Jakarta, Gatra.com – Petani cabai akhir-akhir ini kelimpungan. Penyebabnya, permintaan akan cabai beberapa waktu terakhir menurun dan menekan harganya dan merugikan petani cabai. Apalagi, petani baru saja memasuki masa panen.
Menurut Peneliti Center for Indonesia Policy Studies (CIPS) Arumdriya Murwani hal seperti itu sebenarnya dapat dicegah. Salah satunya dengan mengembangkan cold chain atau rantai dingin yang dapat menjaga kestabilan suhu komoditas.
“Penggunaan rantai dingin dapat membantu petani dalam menjaga hasil panennya. Berkurangnya permintaan cabai sangat mungkin disebabkan oleh Pemberlakuan Pembatasan Kegiatan Masyarakat (PPKM) yang membatasi kegiatan operasional rumah makan, restoran dan juga menurunnya daya beli sebagian kalangan masyarakat akibat pandemi Covid-19,” kata Arumdriya Murwani, Selasa (31/8).
Sistem rantai dingin adalah jenis rantai suplai yang penggunaannya bertujuan untuk menjaga suhu agar produk tetap terjaga selama proses distribusi. Pengembangan sistem ini secara komprehensif dapat membantu menjaga kualitas hasil panen dimulai dari pengangkutan, penyimpanan dan penjualan.
Harga cabai biasanya fluktuatif mengikuti masa panen yang biasanya terjadi enam kali dalam setahun. Menurut Anwarudin, Sayekti, Marendra, & Hilman (2015) harga tinggi umumnya terjadi pada jeda antara masa tanam yaitu di bulan November – Februari. Namun, anjloknya harga juga bisa terjadi saat terjadi surplus pasokan pada masa panen raya.
“Surplus stok di pasar menyebabkan harga anjlok dan merugikan petani cabai.
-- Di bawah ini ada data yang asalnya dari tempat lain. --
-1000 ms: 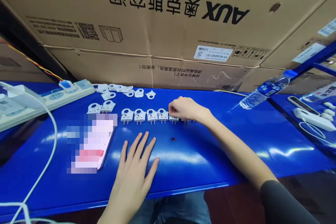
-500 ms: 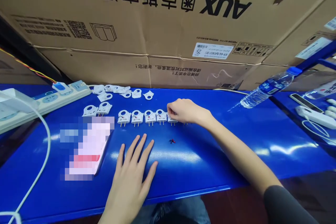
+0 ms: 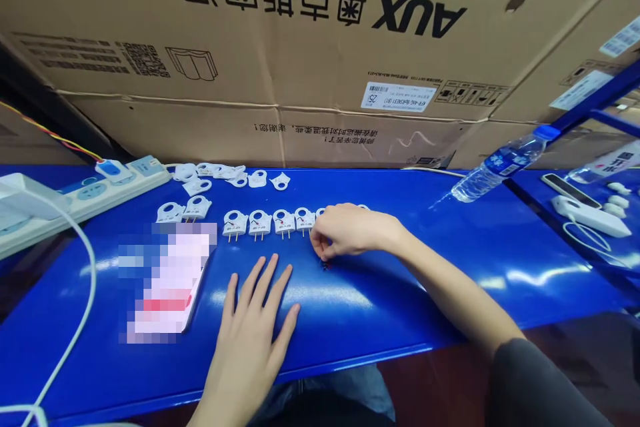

Sebaliknya, ketika musim tanam sudah lewat dan produksi tidak stabil, tidak ada stok yang dapat digunakan untuk menstabilkan harga cabai di pasaran. Akibatnya, harga cabai melonjak naik sehingga merugikan konsumen,” tambahnya.
Dengan sistem penyimpanan yang modern dan infrastruktur rantai dingin yang memadai, masa simpan cabai dapat diperpanjang dan dengan demikian dapat membantu menstabilkan harga di pasaran. Selain menjaga kesegaran, penggunaan sistem penyimpanan yang modern dapat membantu indonesia mengurangi tingkat kehilangan makanan (food loss) dalam proses distribusi pangan.
Sayangnya, kapasitas sistem penyimpanan dan lemari pendingin di Indonesia belum memadai untuk menjawab kebutuhan pasar sehingga mengakibatkan masih tingginya tingkat limbah pangan, sekaligus berkontribusi kepada fluktuasi harga pangan di masyarakat.
Stok cabai yang melimpah di masa panen raya harus langsung dijual, karena kapasitas penyimpanan saat ini hanya mampu mempertahankan kesegaran cabai selama 30 hari.
“Pemerintah perlu mempertimbangkan untuk berinvestasi pada lemari pendingin yang modern untuk memperpanjang masa simpan stok cabai rawit,” jelas Arum
Pengembangan dan adaptasi teknologi pendingin dalam sistem distribusi Indonesia membutuhkan peran aktif dan kolaborasi dari pemerintah, swasta dan masyarakat karena pengelolaan rantai dingin membutuhkan sumber daya manusia yang memahami metode pemeliharaan infrastruktur rantai dingin dan bisa memastikan cara penyimpanan setiap komoditas sudah sesuai dengan karakteristiknya.
Harga pangan yang fluktuatif, tidak hanya pada cabai, menunjukkan faktor penyimpanan pangan masih terlupakan dalam wacana ketahanan pangan. Pemerintah, swasta dan masyarakat dapat bersinergi dalam pengembangkan infrastruktur dan teknologi lemari pendingin ini.